Me Aubut sait cependant très bien que la construction d'un nouveau stade passe par Ottawa.

«On a beaucoup investi dans la culture et afin de rendre la ville encore plus attrayante, mais très peu dans les infrastructures sportives. Tout l'argent du pays va vers l'Ouest, il est temps qu'il en vienne à Québec», a lancé l'avocat et homme d'affaires.

Signe encourageant pour ceux qui espèrent voir la LCF à Québec, la Ville serait intéressée par l'aventure.

« L'ouverture de la mairie est exceptionnelle, a dit Aubut. Cela donne une nouvelle vie au projet.»

Un sondage publié dans Le Soleil en septembre dernier montrait que 71% de la population de Québec était favorable à l'arrivée d'une équipe de la LCF. Un résultat prévisible, selon Matthieu Proulx et Pascal Masson, deux joueurs des Alouettes qui ont évolué au sein du Rouge et Or de l'Université Laval.

«Il n'y a aucun doute dans mon esprit que Québec accueillerait une équipe à bras ouverts, croit Masson. À Québec, si une école n'a pas d'équipe de football - même au secondaire -, elle détonne. C'est une belle ville de football.»

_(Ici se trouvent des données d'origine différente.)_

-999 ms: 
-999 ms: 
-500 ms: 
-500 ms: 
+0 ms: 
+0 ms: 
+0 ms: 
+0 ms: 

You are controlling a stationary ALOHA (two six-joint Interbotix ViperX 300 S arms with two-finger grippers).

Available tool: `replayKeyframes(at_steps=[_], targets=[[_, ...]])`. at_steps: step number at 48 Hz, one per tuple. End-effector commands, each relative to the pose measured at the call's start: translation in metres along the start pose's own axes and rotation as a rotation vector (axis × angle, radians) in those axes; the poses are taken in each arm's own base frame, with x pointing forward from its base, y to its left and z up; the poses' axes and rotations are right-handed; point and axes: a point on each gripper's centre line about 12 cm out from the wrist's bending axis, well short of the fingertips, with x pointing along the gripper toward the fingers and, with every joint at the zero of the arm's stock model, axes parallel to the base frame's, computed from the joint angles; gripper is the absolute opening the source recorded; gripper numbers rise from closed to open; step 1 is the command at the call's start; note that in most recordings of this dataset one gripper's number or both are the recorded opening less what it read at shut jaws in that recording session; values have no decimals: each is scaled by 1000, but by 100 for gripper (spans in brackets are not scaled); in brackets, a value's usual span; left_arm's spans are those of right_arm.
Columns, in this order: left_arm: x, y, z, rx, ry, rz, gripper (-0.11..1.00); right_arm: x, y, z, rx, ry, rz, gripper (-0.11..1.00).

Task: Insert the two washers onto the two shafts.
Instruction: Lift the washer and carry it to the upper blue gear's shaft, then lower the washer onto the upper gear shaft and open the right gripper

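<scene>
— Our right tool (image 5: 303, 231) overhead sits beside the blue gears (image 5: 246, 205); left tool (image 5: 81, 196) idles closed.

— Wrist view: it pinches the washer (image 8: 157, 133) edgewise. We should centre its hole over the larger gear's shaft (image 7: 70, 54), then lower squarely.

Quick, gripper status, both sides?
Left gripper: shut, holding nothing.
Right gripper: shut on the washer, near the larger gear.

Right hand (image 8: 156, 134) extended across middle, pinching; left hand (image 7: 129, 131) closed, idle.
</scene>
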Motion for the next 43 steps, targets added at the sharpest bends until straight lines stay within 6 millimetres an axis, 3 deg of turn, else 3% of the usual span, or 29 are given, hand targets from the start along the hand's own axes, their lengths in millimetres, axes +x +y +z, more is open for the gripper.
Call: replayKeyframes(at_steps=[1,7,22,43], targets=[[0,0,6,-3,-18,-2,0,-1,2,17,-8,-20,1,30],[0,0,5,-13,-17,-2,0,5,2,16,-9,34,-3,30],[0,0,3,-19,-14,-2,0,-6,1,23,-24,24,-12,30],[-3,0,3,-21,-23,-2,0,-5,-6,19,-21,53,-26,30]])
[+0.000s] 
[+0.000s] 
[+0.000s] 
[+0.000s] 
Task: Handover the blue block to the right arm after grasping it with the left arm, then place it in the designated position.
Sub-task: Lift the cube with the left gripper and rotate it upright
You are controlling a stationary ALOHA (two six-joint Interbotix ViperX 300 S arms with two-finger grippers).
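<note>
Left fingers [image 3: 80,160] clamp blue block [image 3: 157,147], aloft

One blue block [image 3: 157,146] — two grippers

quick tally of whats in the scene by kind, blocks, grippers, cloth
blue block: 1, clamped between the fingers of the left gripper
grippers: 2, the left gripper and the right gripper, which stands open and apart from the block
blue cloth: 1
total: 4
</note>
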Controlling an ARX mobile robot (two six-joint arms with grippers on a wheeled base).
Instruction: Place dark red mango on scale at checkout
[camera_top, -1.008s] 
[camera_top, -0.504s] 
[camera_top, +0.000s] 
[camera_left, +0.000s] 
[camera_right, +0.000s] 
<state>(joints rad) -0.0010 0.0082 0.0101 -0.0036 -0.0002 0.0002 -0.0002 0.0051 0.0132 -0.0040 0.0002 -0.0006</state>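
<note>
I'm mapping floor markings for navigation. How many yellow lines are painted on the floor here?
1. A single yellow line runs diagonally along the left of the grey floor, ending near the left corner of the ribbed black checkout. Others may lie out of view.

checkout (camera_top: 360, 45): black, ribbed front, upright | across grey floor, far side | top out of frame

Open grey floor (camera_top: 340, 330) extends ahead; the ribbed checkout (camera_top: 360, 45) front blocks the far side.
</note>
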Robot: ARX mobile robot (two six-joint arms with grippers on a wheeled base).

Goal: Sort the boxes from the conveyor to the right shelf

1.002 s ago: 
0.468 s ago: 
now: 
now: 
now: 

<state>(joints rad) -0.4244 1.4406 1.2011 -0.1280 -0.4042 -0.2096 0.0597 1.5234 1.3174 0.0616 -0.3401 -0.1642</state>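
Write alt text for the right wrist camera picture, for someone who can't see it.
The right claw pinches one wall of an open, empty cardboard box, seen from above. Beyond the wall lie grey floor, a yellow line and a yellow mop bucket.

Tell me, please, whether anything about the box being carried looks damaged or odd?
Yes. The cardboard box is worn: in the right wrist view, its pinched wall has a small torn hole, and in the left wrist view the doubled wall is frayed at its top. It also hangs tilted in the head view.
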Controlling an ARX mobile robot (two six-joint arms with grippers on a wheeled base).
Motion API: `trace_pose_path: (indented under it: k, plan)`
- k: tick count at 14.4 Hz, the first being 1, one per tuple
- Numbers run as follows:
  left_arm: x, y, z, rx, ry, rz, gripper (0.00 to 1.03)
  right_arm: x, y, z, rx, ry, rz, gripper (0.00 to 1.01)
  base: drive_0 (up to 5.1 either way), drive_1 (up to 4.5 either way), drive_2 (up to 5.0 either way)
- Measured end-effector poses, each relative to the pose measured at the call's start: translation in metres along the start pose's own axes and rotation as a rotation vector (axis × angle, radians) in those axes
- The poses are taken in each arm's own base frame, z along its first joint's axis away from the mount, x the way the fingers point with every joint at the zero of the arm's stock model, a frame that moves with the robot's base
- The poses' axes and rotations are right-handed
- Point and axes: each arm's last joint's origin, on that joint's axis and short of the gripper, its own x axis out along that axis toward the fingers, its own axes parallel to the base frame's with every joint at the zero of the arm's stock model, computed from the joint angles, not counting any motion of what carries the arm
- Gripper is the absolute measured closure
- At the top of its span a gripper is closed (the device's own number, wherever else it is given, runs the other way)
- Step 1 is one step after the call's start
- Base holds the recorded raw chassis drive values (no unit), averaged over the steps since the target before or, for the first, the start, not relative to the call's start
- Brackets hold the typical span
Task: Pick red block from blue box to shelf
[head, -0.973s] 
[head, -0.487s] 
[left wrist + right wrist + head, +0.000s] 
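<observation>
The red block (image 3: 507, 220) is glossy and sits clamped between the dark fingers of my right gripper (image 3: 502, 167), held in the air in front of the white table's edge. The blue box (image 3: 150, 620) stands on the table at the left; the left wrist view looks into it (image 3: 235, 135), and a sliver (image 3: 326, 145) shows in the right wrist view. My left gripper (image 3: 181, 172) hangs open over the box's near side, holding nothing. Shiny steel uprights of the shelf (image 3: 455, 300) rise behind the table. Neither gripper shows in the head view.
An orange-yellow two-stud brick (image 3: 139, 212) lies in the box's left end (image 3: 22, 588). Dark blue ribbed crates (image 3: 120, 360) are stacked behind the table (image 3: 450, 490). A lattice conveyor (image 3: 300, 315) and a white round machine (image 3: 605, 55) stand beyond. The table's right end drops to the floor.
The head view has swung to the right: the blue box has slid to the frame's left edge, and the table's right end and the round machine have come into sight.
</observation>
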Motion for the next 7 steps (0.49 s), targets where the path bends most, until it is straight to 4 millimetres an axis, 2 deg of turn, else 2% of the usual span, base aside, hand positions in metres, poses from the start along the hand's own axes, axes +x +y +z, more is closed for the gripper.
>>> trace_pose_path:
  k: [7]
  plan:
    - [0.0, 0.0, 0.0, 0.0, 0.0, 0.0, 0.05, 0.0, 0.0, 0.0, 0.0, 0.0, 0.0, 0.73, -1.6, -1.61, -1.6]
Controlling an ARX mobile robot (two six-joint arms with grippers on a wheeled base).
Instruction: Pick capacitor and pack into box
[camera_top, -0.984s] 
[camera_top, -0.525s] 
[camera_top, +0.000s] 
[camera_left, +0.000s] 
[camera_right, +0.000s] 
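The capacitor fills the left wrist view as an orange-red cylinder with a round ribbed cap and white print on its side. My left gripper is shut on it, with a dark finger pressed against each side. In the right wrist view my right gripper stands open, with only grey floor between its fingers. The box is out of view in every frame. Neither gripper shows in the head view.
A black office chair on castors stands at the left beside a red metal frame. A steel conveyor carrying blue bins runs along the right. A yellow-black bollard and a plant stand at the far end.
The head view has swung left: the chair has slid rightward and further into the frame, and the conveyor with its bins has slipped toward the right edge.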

«Je ne dirais pas que le hockey n'est plus populaire, mais le football s'est énormément développé à Québec au cours des dernières années, seconde Proulx. C'est une ville qui est prête pour ça. Mais ça fait des années qu'on entend parler de ce projet.»

Cohon a laissé entendre jeudi qu'Ottawa demeurait la priorité de sa ligue à l'heure actuelle; un groupe d'investisseurs est en place, mais l'octroi de la franchise reste conditionnel à ce qu'une entente soit négociée entre ce dernier et la ville. Les pourparlers tournent - surprise - autour de la construction d'un nouveau stade ou la rénovation du stade Frank-Clair.

Que la capitale possède son équipe dans une ligue «nationale» va de soi, mais il est permis de se demander si la LCF mise sur le bon cheval. La ligue repose sur du solide dans l'Ouest, mais c'est plus ou moins le cas en Ontario. Les partisans des Tiger-Cats d'Hamilton continuent de se déplacer pour voir un club qui perd depuis cinq ans, mais l'équipe d'Ottawa part et revient, et y a cette menace - exagérée mais réelle - de la NFL qui plane au-dessus des Argos.

Dans ce sens, l'avenir de la division Est ne repose-t-il pas sur le Québec? Les Alouettes ont joué leurs 78 derniers matchs au stade Percival-Molson à guichets fermés et Québec rime maintenant avec ville de football. Et c'est sans parler de la rivalité qui naîtrait à peu près au même moment que le premier botté d'envoi.

Malheureusement, on ne construit pas un stade comme on construit une cabane d'oiseau.